# Tree Search Algorithms

In this notebook we will implement some of the tree search algorithms that are discussed in Russell and Norvig. 

I would initially like to implement the following uniformed algorithms, which do not rely on any heuristics:

- [x] Breadth-First Search 
- [x] Depth-First Search
- [x] Uniform-Cost Search

Here I will redefine the Node classes, rather than take them from `node.py`. This should be a much more minimal implementation. 

### Imports

In [1]:
from rl4uc.environment import make_env

import numpy as np
import pandas as pd
import itertools
import copy
import queue

### Node class

R&N say that a node needs the following attributes:

- State: the state of the environment that the node corresponds to
- Parent: the parent node in the search tree
- Action: the action used to get from parent to the current node
- Path cost: the cost of reaching the current node

In our case, we will consider that there are only unique paths to each node. 
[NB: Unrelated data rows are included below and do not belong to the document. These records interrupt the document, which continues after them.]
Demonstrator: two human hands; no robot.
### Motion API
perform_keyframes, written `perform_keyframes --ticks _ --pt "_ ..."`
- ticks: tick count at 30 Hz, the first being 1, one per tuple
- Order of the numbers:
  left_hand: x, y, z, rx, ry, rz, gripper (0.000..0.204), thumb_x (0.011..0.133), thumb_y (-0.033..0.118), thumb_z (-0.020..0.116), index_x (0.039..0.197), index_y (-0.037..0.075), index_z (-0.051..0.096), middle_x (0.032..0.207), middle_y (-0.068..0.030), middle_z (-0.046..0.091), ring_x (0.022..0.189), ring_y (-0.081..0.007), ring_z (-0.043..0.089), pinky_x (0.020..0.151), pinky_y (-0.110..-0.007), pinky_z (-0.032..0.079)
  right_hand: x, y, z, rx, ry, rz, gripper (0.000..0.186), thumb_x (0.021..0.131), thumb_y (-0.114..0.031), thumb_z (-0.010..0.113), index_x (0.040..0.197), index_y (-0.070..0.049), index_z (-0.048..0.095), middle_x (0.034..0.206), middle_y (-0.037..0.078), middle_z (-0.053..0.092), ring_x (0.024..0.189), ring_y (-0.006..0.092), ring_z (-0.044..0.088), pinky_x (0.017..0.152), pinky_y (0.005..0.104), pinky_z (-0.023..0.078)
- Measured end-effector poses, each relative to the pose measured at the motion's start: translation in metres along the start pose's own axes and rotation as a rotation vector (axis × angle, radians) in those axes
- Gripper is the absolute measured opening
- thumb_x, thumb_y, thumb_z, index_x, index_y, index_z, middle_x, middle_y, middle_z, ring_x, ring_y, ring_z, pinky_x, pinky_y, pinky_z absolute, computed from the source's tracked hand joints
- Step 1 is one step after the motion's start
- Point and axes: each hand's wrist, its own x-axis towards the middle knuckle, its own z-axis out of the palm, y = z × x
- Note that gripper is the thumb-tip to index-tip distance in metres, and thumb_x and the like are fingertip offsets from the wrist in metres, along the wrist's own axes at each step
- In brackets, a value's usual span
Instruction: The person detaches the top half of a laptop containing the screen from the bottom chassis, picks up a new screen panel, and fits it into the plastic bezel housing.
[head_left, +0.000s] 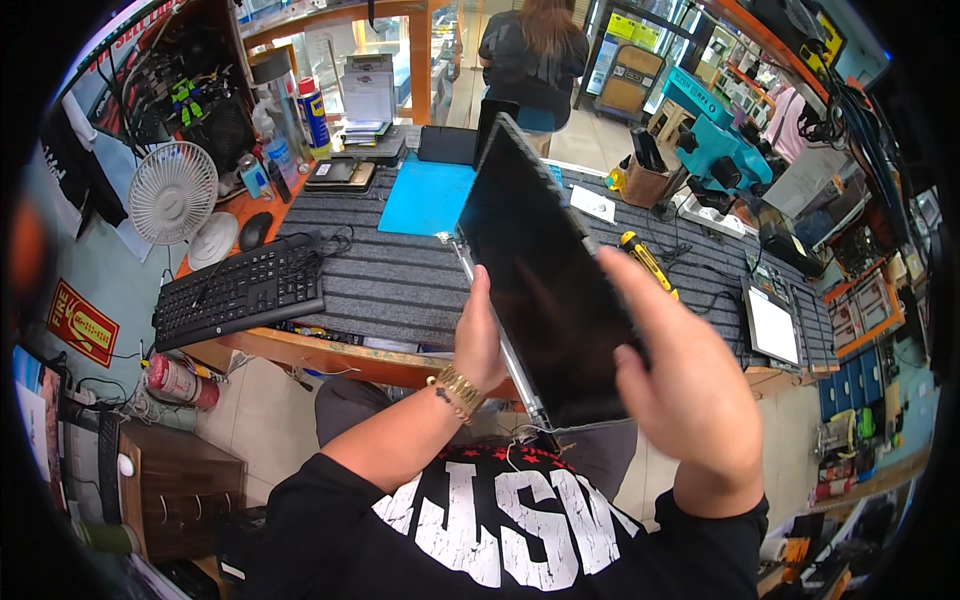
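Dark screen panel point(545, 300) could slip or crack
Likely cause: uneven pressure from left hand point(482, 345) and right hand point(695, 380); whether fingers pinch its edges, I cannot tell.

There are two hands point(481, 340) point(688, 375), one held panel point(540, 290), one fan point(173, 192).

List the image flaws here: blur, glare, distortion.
Head view: the right hand looks soft, probably from motion; head view: the dark screen panel carries faint reflections; head view: an unidentifiable orange smear sits out of focus at the left rim, fisheye bending warps the surroundings, and corners fall to black.
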Motion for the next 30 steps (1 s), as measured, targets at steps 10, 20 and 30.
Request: perform_keyframes --ticks 10,20,30 --pt "-0.002 -0.005 0.013 0.009 0.076 0.014 0.070 0.113 0.071 0.021 0.129 0.015 0.060 0.113 -0.0092 0.069 0.107 -0.0222 0.072 0.097 -0.043 0.061 0.010 -0.056 -0.006 -0.184 -0.334 -0.022 0.082 0.086 -0.002 0.064 0.163 -0.001 0.038 0.121 0.023 0.064 0.088 0.0434 0.072 0.072 0.0523 0.059" --pt "-0.010 0.018 -0.032 0.194 0.170 0.094 0.063 0.116 0.058 0.042 0.135 0.001 0.063 0.129 -0.0118 0.072 0.112 -0.0186 0.073 0.099 -0.034 0.060 0.015 0.012 0.013 0.118 -0.084 0.159 0.035 0.089 -0.006 0.074 0.120 0.000 0.060 0.097 0.022 0.068 0.082 0.0398 0.067 0.078 0.0432 0.053" --pt "0.001 0.055 -0.101 1.333 0.072 0.059 0.036 0.113 0.014 0.048 0.142 -0.005 0.059 0.111 -0.0084 0.075 0.095 -0.0160 0.074 0.084 -0.033 0.062 -0.016 0.156 0.143 0.954 0.023 0.522 0.021 0.106 -0.017 0.071 0.092 -0.002 0.067 0.084 -0.004 0.065 0.075 0.0058 0.054 0.069 0.0264 0.046"
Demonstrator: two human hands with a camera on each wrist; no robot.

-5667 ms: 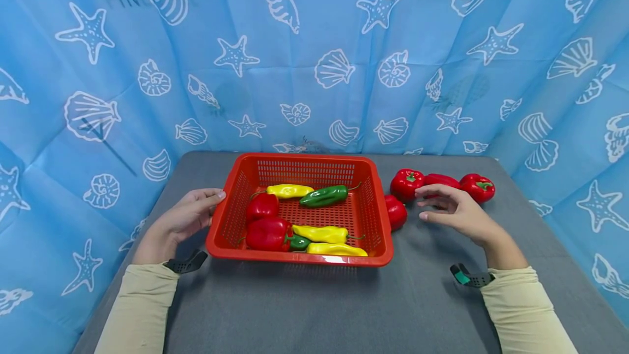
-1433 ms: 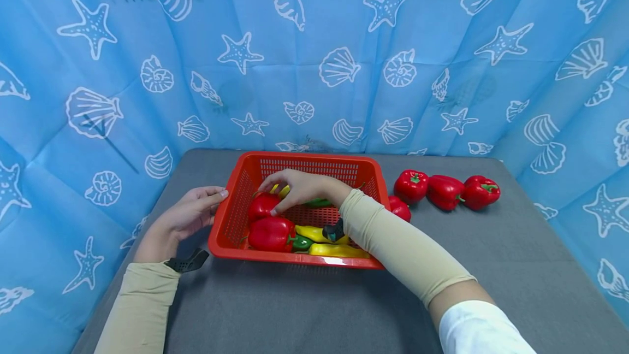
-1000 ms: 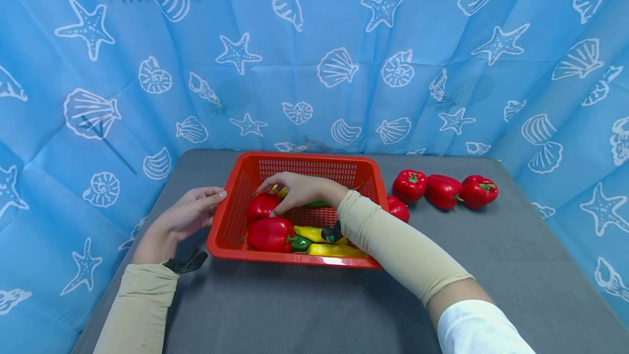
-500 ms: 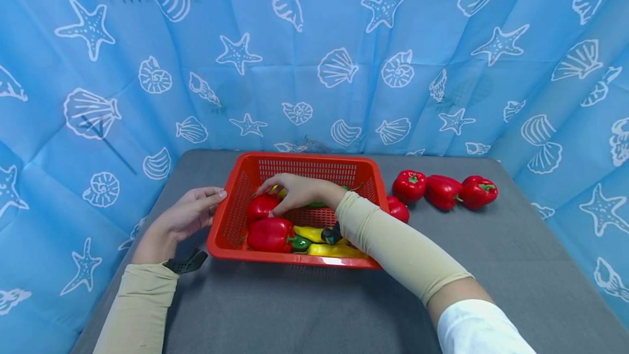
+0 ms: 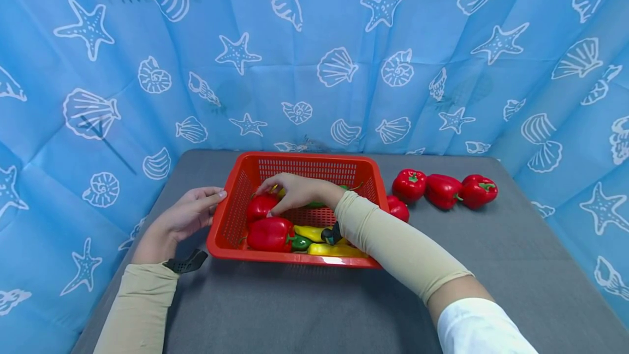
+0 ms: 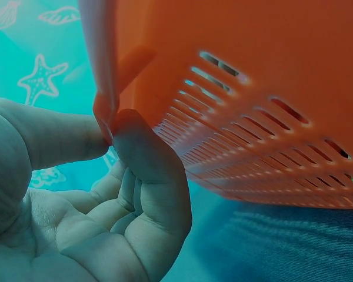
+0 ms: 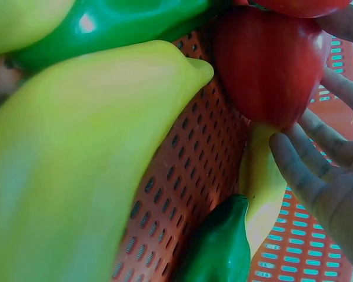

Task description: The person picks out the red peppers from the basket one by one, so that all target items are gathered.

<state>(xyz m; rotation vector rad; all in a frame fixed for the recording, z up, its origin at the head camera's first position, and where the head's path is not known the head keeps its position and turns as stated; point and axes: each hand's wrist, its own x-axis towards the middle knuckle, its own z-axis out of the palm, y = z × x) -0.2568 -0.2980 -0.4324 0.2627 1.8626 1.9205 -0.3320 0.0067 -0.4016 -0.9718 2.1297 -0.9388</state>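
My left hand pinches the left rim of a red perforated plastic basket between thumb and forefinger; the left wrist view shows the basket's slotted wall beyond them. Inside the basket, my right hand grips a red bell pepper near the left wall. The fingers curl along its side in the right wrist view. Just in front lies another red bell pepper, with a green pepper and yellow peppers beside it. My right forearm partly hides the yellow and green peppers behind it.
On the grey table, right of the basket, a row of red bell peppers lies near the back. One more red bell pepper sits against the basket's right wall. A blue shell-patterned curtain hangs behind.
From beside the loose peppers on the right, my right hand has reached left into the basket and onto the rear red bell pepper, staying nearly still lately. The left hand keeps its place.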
*Note: `env` and `state` are used somewhat interchangeably in these functions. An env object represents a state, but also includes the transition dynamics. Hence, we will usually pass `env` as an argument rather than state.*


In [2]:
class Node(object):
    def __init__(self, env, parent, action, action_id, path_cost):
        self.state = env
        self.parent = parent
        self.action = action
        self.action_id = action_id
        self.path_cost = path_cost
        self.is_expanded = False

In addition, we will need some other general functions for our tree search algorithms. 

The first is `get_actions(env)` which returns the set of applicable actions from `env`. *Note: this function is where any guided tree search should be implemented. If we have an expansion policy, it can be used here to reduce the set of applicable actions.*

In [3]:
def get_actions(env):
    """Get all applicable actions from the `env` state"""
    constrained_gens = np.where(np.logical_or(env.must_on, env.must_off))
    unconstrained_gens = np.delete(np.arange(env.num_gen), constrained_gens)

    # All permutations of available generators
    all_perms = np.array(list(itertools.product(range(2), repeat=unconstrained_gens.size)))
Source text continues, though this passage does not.